All AIDL interfaces have built-in error statuses. Instead of creating custom status types, create constant status ints in interface files and use EX_SERVICE_SPECIFIC in the CPP and NDK backends and ServiceSpecificException in the Java backend. See Error handling.
AIDL doesn't automatically start thread pools when binder objects are sent. You must start them manually (see Thread management).
AIDL doesn't abort on unchecked transport errors (HIDL Return aborts on unchecked errors).
AIDL can declare only one type per file.
AIDL arguments can be specified as in, out, or inout in addition to the output parameter (there are no synchronous callbacks).
AIDL uses fd as the primitive type instead of handle.
HIDL uses major versions for incompatible changes and minor versions for compatible changes. In AIDL, backward-compatible changes are done in place. AIDL has no explicit concept of major versions; instead, this is incorporated into package names. For example, AIDL might use the package name bluetooth2.
AIDL doesn't inherit realtime priority by default. The setInheritRt function must be used per binder to enable realtime priority inheritance.

Vendor Test Suite (VTS) Tests for HALs

Android relies on the Vendor Test Suite (VTS) to verify expected HAL implementations. VTS helps ensure Android can be backward compatible with old vendor implementations. Implementations failing VTS have known compatibility issues that could prevent them from working with future versions of the OS.

There are two major parts of VTS for HALs.

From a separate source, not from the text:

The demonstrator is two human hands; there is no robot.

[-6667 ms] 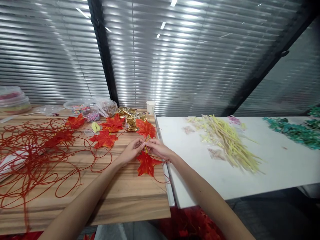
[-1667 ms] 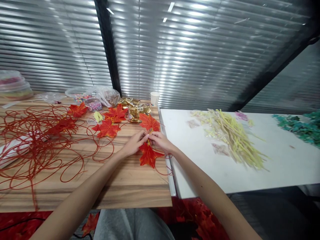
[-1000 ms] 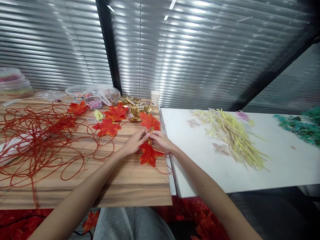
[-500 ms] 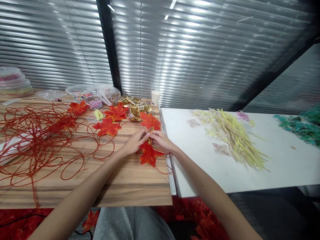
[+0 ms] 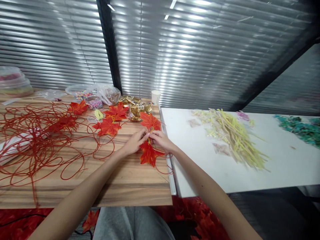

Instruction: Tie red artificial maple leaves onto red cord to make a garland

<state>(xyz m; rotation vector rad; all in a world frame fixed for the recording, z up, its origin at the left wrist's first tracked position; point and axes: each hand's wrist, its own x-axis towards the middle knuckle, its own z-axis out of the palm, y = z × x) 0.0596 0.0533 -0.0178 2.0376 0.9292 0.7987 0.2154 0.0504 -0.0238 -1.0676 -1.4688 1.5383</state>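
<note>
My left hand (image 5: pixel 135 141) and my right hand (image 5: pixel 161 139) meet over the right end of the wooden table, fingertips pinched together. Between them are the yellow stems of artificial maple leaves. One red-orange maple leaf (image 5: pixel 150 121) points away beyond my fingers, and another maple leaf (image 5: pixel 149 154) hangs toward me below them. A thin red cord (image 5: pixel 163 173) loops out beside my right hand. Just how the cord and stems cross is hidden by my fingers. More maple leaves (image 5: pixel 108 127) lie left of my hands.
A large tangle of red cord (image 5: pixel 32 143) covers the wooden table's left side. Gold packets (image 5: pixel 140 109), a paper cup (image 5: pixel 156 97) and a plastic bag (image 5: pixel 108 94) stand at the back. Yellow stems (image 5: pixel 235 136) and green foliage (image 5: pixel 301 130) lie on the white table (image 5: pixel 200 173).
</note>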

1. Verify HALs on the device are known and expected by Android

This set of tests can be found in test/vts-testcase/hal/treble/vintf. These tests are responsible for verifying:

Every @VintfStability interface that is declared in a VINTF manifest is frozen at a known released version. This ensures both sides of the interface agree on the exact definition of that version of the interface. This is necessary for basic operation.
All HALs that are declared in a VINTF manifest are available on that device. Any client with sufficient permissions to use a declared HAL service must be able to get and use those services at any time.
All HALs that are declared in a VINTF manifest are serving the version of the interface that they declare in the manifest.
There are no deprecated HALs being served on a device. Android drops support for lower versions of HAL interfaces as described in FCM lifecycle.
Required HALs are present on the device. Some HALs are required for Android to work properly.

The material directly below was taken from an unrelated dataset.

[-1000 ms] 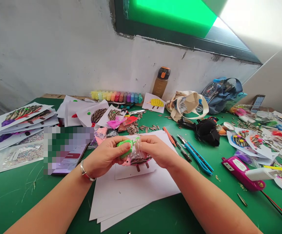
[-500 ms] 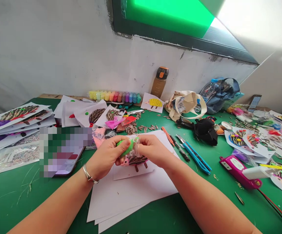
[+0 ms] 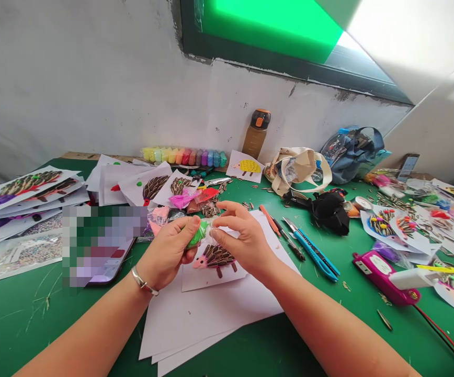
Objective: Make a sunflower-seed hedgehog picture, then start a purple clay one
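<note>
My left hand (image 3: pixel 168 248) is closed around a small clear bag of green modelling clay (image 3: pixel 199 234), the thumb pressed on top. My right hand (image 3: pixel 242 238) is at the bag's loose end with its fingers bent and apart. Its fingertips are close to the crinkled plastic; whether they touch it I cannot tell. Just below the hands lies a card with a hedgehog picture (image 3: pixel 216 257), which has a pink face, brown feet and a back of striped sunflower seeds. Under that card are several white sheets (image 3: pixel 203 324).
Left are stacked hedgehog pictures (image 3: pixel 34 183) and a phone (image 3: pixel 113 256). Behind are clay packets (image 3: pixel 183 156), loose seeds (image 3: pixel 211 209) and a bottle (image 3: pixel 257 133). On the right are a blue cutter (image 3: pixel 313 251), a black pouch (image 3: pixel 331 212) and a magenta glue gun (image 3: pixel 386 277).
My right hand has loosened from its pinch on the plastic and its fingers have spread. More of the hedgehog picture shows. My left hand still holds the green clay.
</note>
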Available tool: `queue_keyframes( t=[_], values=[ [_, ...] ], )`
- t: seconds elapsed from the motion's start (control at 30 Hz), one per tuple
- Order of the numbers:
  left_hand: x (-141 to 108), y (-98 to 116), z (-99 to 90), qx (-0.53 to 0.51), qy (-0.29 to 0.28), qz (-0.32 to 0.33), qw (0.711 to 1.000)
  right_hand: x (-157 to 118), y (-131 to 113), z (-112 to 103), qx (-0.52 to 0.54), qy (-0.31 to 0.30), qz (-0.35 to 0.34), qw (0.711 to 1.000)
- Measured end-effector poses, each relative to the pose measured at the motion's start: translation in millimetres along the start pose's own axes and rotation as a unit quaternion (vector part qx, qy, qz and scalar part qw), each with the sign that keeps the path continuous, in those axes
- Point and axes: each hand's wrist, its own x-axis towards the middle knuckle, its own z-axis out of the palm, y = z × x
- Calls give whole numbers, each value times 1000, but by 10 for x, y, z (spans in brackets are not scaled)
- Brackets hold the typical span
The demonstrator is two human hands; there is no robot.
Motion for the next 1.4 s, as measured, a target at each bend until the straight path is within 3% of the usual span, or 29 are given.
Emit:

2. Verify the expected behavior of each HAL

Each HAL interface has its own VTS tests to verify the expected behavior from its clients. The test cases run against every instance of a declared HAL interface and enforce specific behavior based on the version of the interface that's implemented.

These tests attempt to cover every aspect of the HAL implementation that the Android framework relies on, or might rely on in the future.

These tests include verifying support of features, error handling, and any other behavior a client might expect from the service.

VTS milestones for HAL development

VTS tests are expected to be kept up to date when creating or modifying Android's HAL interfaces.

VTS tests must be finished and ready to verify vendor implementations before they're frozen for Android Vendor API releases. They must be ready before the interfaces are frozen so developers can create their implementations, verify them, and provide feedback to the HAL interface developers.

VTS on Cuttlefish

When hardware isn't available, Android uses Cuttlefish as a development vehicle for HAL interfaces. This allows for scalable VTS and integration testing of Android.

hal_implementation_test tests that Cuttlefish has implementations of the latest HAL interface versions to make sure Android is ready to handle the new interfaces and the VTS tests are ready to test the new vendor implementations as soon as new hardware and devices are available.